● **Your assignment**:
Your answer should be only the lines below from the one with "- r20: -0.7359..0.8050" to the one with "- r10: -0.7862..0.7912", repeated exactly, ends included.

(Records contained in a dataset)
::::::

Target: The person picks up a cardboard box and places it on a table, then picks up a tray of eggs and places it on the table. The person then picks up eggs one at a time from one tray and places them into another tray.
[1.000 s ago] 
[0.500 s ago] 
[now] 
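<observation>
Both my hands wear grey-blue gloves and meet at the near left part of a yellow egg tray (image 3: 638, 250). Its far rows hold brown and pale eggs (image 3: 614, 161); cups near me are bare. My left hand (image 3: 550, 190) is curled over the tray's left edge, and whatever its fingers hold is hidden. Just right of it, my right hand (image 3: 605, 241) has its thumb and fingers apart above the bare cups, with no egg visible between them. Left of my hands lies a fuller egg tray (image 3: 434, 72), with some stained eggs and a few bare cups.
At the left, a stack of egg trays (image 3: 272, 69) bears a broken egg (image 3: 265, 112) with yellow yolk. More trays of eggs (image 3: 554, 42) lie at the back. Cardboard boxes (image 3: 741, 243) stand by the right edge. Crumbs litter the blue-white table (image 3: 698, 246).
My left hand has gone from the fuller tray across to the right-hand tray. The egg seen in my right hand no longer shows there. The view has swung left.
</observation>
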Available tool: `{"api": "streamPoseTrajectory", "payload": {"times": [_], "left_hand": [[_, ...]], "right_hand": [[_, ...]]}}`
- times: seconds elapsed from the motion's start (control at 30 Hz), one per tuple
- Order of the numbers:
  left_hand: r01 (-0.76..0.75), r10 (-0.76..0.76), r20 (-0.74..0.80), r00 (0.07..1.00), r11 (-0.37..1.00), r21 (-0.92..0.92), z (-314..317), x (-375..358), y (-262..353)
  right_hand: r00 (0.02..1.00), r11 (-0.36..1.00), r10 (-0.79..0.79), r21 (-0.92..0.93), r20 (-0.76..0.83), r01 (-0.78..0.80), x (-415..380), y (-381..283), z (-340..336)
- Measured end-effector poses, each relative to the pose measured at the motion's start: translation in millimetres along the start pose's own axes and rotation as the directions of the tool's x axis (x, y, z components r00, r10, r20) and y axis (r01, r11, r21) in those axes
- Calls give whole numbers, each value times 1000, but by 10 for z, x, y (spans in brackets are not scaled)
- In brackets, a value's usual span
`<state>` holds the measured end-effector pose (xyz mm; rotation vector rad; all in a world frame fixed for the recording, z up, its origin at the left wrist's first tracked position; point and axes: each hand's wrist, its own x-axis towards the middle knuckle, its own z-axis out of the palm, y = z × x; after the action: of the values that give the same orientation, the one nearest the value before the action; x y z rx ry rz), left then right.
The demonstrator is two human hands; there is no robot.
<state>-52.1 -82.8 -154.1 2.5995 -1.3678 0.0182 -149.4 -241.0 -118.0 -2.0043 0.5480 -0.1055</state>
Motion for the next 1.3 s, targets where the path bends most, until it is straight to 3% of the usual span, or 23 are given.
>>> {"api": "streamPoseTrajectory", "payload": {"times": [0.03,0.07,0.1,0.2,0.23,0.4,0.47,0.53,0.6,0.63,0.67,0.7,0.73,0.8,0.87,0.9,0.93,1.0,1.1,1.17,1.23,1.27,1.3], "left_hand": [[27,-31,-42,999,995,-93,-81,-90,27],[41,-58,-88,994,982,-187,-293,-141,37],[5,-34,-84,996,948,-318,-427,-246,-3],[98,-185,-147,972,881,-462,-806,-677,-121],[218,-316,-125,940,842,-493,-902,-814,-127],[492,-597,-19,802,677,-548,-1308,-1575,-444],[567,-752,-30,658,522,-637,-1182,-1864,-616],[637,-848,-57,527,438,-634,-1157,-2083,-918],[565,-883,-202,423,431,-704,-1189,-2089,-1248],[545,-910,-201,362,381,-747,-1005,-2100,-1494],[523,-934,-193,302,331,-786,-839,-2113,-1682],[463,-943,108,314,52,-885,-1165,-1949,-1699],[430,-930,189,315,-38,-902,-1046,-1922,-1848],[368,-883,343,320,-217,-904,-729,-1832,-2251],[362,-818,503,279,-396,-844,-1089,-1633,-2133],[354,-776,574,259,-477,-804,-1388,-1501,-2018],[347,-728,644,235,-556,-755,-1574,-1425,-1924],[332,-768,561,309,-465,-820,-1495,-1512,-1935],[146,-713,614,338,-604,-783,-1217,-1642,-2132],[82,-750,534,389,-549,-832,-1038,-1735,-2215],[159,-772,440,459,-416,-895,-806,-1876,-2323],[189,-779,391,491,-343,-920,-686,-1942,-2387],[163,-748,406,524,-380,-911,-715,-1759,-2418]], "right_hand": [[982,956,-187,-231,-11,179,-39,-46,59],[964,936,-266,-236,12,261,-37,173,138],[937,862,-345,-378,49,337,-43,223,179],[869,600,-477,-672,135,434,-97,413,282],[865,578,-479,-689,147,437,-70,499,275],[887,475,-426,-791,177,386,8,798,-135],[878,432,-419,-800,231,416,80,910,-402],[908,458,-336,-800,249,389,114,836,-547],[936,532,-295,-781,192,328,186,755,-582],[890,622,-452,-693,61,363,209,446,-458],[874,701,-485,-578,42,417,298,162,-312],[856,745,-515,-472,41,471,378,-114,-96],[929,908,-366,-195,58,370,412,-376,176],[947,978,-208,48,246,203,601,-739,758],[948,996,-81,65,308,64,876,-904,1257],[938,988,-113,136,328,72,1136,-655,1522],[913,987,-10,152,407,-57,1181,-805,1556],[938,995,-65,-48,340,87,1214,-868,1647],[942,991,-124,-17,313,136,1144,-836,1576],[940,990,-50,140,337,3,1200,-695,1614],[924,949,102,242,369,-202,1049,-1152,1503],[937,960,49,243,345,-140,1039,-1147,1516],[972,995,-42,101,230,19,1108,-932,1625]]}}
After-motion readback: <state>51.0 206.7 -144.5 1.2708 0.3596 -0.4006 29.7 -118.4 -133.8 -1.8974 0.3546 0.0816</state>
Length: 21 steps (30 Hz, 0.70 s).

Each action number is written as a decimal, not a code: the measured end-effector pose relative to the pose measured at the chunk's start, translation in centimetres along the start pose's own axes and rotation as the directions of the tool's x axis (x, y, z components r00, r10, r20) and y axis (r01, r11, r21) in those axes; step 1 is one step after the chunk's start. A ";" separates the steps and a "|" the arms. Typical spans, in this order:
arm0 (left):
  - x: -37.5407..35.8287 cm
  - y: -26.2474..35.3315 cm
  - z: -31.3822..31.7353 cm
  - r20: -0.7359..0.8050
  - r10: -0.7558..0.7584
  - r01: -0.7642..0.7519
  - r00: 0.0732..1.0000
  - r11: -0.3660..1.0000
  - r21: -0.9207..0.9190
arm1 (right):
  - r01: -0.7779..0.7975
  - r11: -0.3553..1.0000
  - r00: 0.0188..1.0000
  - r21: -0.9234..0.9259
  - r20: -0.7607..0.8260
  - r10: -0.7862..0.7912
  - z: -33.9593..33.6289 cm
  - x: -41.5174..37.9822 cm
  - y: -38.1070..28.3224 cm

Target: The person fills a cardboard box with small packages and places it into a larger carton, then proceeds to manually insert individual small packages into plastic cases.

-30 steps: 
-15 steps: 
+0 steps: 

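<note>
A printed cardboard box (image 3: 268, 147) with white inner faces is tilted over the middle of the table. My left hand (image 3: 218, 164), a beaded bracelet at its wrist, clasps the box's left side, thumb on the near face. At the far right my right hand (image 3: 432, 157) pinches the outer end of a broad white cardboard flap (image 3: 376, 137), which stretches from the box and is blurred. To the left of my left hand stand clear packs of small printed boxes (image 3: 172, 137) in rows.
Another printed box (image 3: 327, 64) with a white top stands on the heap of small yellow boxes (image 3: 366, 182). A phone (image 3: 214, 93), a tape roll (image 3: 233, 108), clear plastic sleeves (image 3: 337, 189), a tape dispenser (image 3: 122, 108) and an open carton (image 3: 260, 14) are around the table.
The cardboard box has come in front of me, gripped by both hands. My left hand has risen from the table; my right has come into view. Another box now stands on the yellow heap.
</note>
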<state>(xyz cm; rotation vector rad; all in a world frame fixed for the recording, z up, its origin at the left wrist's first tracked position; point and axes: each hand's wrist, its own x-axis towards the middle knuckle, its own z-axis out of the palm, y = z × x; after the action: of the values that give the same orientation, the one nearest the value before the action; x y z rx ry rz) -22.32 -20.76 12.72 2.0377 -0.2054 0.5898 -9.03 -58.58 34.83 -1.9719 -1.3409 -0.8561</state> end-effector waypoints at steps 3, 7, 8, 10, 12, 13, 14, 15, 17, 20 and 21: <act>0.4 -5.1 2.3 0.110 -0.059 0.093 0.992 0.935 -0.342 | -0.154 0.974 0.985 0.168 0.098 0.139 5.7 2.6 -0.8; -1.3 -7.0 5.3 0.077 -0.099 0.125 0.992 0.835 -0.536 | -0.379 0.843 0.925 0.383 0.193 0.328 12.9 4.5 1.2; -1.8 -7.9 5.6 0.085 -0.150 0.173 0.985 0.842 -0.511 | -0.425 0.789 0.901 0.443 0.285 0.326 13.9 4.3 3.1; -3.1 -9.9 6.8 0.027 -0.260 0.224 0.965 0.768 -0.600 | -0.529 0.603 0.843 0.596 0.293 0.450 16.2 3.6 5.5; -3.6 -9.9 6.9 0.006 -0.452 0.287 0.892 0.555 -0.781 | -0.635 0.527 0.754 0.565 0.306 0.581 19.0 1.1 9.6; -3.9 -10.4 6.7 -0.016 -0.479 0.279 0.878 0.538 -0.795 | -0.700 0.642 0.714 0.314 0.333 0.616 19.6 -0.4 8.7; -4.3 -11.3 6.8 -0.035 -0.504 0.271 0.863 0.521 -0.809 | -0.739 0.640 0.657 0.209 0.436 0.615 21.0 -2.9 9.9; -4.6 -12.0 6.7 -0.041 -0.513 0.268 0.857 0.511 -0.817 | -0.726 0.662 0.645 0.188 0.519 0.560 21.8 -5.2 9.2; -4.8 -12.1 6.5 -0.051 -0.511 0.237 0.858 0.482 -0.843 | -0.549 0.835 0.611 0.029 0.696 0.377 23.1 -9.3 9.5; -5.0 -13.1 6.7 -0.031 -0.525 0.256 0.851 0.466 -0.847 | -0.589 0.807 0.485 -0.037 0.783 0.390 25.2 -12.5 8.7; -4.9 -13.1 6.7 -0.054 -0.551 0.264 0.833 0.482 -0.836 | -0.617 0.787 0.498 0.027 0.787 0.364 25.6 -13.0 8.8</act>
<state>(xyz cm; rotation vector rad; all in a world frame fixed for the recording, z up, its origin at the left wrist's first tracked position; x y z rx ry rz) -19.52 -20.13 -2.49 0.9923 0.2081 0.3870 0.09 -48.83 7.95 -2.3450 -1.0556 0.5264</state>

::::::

● **Response for this exercise**:
  - r20: -0.7359..0.8050
  - r10: -0.7558..0.7584
  - r01: -0.7642..0.7519
  - r00: 0.0732..1.0000
  - r11: -0.3660..1.0000
  - r21: -0.9207..0.9190
arm1 (right):
  - r01: -0.7779..0.7975
  - r11: -0.3553..1.0000
  - r00: 0.0188..1.0000
  - r21: -0.9234..0.9259
  - r20: -0.7607..0.8260
  - r10: -0.7862..0.7912

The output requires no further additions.